Interestingly, social media deep dives into a collective discussion on hijab almost once every month, because what better intellectual stimulant than analysing clothing you don’t know anything about, instead of the ones you wear everyday that will somehow never be a result of ‘conditioning’, always choice.

Something tells me it’s that time of the month again.

Choice and the lack thereof

Less than half a month ago, New Zealand witnessed deadly terrorist attacks on a mosque in Christchurch during the Friday prayers, killing at least 50. In what was a remarkable act of courage, solidarity and most importantly, leadership– the country’s Prime Minister Jacinda Ardern decided to don a hijab and say, “We are one. They are us.”

This was followed by many in New Zealand, including TV anchors donning the hijab to make a point. A point that many seemed to have missed. 

“How could she do this when women in Iran and Saudi Arabia are forced to cover up?” some wondered in angst. Precisely because the values that New Zealand stands for would not allow for women to be singled out either for wearing something or for not wearing something. 

The hijab isn’t purely co-incidental to Islamophobic attacks — it is often what drives them. To casually ignore that driver, even when a white supremacist leaves no space for doubt by meticulously writing a manifesto before the attack, is nothing short of naïveté. 

Interestingly, though, this conversation on ‘conditioning’ takes the centre-stage only and only when the subject being discussed is a hijabi woman. Never so much when magazine cover after magazine cover objectifies women in clothing and via poses meant to reduce them to less-human and more-object.
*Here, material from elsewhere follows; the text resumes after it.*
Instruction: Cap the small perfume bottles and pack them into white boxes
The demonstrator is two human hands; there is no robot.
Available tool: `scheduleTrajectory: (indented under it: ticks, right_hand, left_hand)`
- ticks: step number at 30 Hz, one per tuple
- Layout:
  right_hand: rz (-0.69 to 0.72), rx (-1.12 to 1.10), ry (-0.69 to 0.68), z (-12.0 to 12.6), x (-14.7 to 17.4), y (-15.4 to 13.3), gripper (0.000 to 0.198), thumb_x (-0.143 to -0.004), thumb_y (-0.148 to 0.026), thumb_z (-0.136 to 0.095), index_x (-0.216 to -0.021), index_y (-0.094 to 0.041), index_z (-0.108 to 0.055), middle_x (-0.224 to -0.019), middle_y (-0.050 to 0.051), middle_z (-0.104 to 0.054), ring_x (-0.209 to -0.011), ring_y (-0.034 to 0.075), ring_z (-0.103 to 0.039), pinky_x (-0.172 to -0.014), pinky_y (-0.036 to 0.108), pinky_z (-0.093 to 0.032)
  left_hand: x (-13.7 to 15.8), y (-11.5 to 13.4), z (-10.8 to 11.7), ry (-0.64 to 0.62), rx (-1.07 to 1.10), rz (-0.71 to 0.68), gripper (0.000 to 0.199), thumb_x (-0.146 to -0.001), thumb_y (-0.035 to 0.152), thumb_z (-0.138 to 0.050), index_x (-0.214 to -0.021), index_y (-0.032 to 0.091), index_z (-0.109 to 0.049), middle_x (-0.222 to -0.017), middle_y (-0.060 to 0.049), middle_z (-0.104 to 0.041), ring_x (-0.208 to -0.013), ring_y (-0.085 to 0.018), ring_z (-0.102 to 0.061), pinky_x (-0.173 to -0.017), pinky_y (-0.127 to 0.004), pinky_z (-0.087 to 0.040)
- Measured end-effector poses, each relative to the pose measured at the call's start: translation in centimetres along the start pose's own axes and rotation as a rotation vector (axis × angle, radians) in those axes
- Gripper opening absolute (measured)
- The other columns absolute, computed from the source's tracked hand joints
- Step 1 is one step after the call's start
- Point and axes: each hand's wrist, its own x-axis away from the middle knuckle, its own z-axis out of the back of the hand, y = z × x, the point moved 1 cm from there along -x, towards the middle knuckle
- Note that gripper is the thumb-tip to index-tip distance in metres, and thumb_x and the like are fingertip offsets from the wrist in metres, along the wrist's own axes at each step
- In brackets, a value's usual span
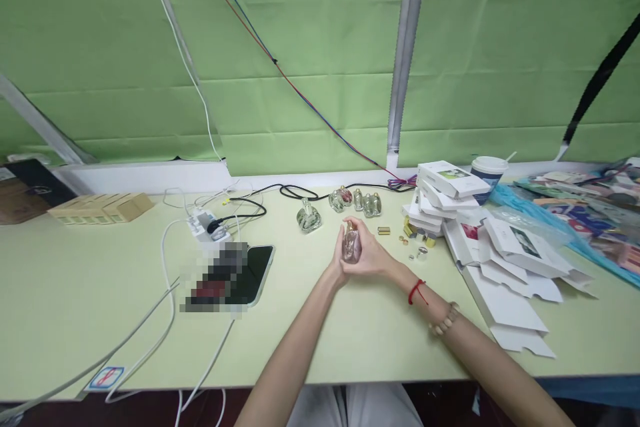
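A small pinkish glass perfume bottle (351, 245) with a gold-coloured neck stands upright between my two hands, just above the table. My left hand (340, 257) closes around its left side. From the right, my right hand (369, 250) wraps it, fingers near the neck. Behind them on the table are several clear glass bottles: one at the left (309, 217), a round one (341, 199) and another at the right (372, 205). A gold cap (383, 231) lies right of my hands, with small gold and silver collars (423, 253) further right.
White flat boxes (450, 180) are stacked at the right, with opened cartons (505, 300) in front. Behind stands a lidded cup (487, 177). A tablet-like device (257, 273), a power strip (203, 227) and loose white cables lie left; tan boxes (103, 208) sit further left.
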Motion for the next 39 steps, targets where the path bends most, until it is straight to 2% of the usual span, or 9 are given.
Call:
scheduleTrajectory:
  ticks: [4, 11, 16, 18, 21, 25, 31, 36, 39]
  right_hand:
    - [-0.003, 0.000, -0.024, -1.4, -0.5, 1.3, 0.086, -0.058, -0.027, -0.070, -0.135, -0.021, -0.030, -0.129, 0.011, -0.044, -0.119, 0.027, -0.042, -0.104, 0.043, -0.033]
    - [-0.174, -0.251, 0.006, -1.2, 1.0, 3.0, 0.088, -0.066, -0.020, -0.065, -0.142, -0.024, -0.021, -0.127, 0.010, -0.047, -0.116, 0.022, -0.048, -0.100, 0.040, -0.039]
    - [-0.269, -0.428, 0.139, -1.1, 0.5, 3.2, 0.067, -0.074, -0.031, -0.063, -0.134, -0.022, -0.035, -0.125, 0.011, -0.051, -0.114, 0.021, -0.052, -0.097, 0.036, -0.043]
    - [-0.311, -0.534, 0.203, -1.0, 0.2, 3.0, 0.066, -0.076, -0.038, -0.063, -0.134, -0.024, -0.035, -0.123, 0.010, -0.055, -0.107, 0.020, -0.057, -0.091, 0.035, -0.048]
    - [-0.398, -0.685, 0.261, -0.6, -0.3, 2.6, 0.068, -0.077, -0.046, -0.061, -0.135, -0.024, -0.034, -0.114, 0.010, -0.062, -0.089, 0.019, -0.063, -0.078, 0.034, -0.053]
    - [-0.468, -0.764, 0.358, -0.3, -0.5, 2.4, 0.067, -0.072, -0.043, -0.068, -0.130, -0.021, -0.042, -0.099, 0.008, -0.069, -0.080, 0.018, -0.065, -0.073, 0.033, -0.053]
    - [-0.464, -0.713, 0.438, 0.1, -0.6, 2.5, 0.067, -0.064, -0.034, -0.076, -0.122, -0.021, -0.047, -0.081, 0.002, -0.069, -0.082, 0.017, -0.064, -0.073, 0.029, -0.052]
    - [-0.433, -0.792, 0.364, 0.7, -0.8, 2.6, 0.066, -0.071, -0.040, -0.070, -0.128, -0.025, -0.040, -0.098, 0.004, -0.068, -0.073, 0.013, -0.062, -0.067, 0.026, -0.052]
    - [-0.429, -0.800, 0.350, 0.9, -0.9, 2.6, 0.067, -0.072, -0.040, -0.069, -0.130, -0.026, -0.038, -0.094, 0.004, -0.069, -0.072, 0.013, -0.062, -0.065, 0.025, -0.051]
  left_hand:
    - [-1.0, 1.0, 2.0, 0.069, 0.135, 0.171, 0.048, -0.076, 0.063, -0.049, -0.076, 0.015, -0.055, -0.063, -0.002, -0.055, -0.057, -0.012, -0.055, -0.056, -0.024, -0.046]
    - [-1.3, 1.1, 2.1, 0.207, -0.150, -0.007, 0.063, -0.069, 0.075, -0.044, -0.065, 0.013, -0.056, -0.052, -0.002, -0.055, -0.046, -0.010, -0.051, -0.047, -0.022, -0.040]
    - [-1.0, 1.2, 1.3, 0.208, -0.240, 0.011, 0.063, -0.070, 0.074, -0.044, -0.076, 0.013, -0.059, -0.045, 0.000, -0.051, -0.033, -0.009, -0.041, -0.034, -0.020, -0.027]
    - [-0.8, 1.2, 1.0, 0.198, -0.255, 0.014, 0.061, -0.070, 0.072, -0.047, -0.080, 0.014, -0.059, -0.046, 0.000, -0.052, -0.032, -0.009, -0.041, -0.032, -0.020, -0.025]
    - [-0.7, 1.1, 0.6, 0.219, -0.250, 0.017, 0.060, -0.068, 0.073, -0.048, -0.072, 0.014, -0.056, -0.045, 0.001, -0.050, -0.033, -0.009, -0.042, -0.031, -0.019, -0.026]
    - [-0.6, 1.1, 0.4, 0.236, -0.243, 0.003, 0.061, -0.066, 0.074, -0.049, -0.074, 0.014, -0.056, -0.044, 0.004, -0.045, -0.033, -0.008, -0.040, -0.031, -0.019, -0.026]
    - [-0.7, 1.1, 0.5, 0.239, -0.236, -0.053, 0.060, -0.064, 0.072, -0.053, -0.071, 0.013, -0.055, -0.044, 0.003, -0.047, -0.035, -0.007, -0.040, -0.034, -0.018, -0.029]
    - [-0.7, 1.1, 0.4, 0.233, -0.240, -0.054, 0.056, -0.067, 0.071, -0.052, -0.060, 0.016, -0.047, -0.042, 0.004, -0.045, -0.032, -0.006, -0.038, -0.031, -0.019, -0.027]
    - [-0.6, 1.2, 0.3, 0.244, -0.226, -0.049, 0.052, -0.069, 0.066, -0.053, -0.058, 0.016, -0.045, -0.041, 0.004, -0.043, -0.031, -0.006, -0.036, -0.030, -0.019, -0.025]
Also read: Hijab not simply about religion, Muslim women wear it for several reasons


The best kind of questioning, the truly rebellious kind, however, wouldn’t even be that. It would be the kind that requires us to look inwards: Why am I wearing a saree? A saree meant for the very purpose of covering me in all of six yards. The kind of questioning that will not cause us to quickly defend certain manifestations of a religion as nothing but ‘culture’, but will make us realise that often culture is a derivative of religion.

Why am I wearing make-up everyday without fail — something that entails me transforming something as basic as my face? What is this patriarchy that won’t let me step out with my face without plastering it with cosmetics? 

But such questioning would require us to let go of our patronising behaviour and paternalism, it would require a kind of self-reflexivity that goes beyond looking at anything ‘other’ with scorn. 

“Patriarchy is back in ‘Vogue’,” a tweet read in reference to the Vogue Arabia cover.

Hate to break it to you, but patriarchy never stopped being in vogue. Introspective ability and self-awareness did, perhaps.